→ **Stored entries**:
· · · ·

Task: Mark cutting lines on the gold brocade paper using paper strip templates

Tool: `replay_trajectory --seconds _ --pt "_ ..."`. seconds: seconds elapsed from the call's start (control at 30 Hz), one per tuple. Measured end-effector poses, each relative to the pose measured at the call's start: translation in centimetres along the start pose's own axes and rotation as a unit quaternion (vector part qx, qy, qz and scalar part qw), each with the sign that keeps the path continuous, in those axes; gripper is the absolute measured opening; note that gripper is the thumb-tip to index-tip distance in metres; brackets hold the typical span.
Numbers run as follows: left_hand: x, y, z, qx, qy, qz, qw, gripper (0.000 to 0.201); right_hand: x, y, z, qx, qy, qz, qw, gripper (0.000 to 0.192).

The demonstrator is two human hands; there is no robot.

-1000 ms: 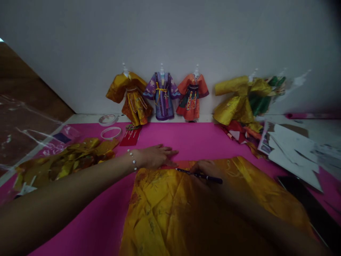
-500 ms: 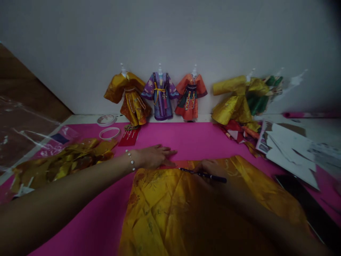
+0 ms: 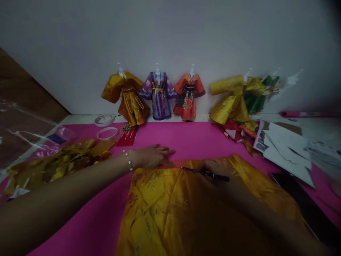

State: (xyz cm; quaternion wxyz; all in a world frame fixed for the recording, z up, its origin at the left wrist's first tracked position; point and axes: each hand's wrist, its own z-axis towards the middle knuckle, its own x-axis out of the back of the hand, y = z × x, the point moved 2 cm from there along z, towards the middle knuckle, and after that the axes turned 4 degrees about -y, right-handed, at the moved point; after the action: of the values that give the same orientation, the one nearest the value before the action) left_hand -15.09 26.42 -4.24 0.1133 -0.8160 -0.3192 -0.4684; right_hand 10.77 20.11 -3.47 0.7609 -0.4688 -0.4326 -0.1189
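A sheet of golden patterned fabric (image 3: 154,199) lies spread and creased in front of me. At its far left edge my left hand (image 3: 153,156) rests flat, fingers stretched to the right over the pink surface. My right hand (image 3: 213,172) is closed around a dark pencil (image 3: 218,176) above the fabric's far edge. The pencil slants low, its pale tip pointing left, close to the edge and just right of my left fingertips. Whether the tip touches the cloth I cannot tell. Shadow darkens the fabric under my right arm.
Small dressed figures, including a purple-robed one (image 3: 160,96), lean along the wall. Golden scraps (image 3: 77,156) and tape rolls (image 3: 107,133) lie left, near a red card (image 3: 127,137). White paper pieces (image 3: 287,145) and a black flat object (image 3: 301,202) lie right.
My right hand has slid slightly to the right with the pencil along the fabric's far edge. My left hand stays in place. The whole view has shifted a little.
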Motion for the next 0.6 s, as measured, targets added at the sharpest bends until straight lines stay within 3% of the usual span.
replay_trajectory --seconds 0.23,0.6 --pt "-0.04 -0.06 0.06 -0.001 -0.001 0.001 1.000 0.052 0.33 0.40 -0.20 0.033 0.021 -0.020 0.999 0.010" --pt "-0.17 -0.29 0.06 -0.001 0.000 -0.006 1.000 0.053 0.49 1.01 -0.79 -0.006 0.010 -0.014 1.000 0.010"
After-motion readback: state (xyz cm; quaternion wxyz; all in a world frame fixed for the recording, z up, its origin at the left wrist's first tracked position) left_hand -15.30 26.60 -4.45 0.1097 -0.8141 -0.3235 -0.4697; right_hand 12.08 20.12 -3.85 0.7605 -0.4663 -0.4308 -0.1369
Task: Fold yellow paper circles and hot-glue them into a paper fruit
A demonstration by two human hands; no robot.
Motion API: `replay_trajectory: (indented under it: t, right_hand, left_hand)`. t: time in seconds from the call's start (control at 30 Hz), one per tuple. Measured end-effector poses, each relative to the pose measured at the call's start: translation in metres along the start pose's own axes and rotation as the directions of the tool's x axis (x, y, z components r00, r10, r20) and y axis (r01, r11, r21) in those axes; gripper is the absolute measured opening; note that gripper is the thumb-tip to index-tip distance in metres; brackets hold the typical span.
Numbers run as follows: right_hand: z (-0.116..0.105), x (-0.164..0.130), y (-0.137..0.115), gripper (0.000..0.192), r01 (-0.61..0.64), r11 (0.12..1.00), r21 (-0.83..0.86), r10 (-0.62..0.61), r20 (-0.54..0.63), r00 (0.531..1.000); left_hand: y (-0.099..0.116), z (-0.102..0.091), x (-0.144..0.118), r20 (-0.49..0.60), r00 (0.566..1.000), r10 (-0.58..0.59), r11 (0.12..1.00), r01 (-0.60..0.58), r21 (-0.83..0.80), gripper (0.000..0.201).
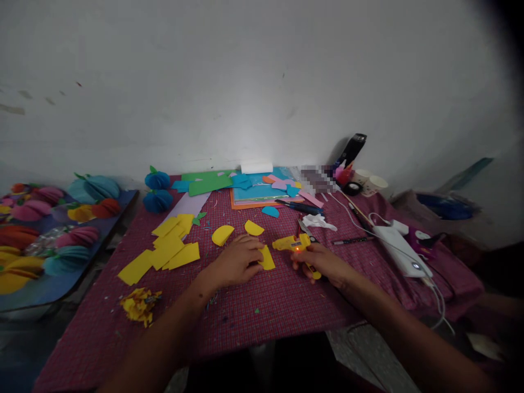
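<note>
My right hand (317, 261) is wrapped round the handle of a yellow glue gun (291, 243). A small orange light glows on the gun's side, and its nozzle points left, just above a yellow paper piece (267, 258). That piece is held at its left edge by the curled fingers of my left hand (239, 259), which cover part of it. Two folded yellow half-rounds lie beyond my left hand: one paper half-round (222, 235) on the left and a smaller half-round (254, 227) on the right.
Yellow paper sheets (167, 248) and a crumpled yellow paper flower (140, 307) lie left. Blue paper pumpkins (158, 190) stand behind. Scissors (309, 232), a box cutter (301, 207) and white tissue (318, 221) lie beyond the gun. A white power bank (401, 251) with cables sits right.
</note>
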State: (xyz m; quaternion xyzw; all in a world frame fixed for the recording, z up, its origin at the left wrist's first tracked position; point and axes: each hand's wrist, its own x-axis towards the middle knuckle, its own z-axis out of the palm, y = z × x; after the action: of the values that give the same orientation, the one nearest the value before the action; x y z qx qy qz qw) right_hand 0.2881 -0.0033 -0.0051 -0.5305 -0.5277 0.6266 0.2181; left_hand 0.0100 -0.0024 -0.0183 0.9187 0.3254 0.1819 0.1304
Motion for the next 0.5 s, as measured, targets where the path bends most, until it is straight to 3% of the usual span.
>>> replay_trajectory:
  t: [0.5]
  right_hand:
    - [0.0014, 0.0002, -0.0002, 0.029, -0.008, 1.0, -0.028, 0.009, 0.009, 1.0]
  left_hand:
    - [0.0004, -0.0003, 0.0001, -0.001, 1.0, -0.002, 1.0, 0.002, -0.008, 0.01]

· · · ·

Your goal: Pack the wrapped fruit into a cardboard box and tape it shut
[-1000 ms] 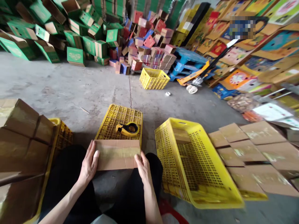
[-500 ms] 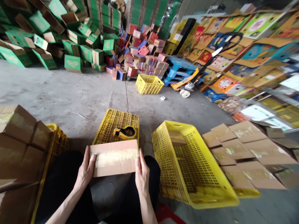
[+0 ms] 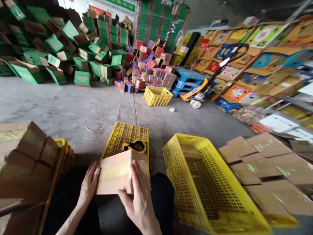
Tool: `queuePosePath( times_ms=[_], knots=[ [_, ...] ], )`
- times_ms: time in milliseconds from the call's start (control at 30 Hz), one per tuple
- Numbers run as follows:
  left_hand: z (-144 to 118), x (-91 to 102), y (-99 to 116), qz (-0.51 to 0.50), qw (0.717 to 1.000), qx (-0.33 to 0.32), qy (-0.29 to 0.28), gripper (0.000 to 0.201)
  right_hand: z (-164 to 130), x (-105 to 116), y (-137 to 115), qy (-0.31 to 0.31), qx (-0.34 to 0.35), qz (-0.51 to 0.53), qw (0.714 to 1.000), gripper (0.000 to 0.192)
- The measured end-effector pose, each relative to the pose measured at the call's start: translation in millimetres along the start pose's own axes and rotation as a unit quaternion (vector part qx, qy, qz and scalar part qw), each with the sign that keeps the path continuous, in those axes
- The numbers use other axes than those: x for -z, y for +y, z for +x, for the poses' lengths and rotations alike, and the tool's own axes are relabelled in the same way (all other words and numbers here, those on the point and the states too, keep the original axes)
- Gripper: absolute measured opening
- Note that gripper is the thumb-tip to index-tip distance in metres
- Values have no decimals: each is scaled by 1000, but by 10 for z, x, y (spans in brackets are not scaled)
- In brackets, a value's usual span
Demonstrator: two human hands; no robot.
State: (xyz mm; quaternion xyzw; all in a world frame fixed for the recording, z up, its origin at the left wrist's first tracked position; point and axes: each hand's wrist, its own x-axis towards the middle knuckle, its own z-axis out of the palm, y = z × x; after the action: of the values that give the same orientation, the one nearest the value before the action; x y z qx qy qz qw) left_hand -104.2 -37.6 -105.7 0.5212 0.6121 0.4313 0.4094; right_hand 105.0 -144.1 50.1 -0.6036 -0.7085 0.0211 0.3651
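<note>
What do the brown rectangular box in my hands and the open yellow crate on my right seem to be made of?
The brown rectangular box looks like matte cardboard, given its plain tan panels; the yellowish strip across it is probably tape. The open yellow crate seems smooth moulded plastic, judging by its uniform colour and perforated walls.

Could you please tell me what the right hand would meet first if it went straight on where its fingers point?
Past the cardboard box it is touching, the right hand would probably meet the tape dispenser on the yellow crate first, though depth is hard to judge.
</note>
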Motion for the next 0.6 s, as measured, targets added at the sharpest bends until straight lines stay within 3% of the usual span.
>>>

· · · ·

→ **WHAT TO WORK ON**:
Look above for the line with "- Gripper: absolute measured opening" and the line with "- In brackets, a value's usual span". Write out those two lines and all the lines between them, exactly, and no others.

→ **ANSWER SPACE**:
- Gripper: absolute measured opening
- Note that gripper is the thumb-tip to index-tip distance in metres
- Values have no decimals: each is scaled by 1000, but by 10 for z, x, y (spans in brackets are not scaled)
- In brackets, a value's usual span

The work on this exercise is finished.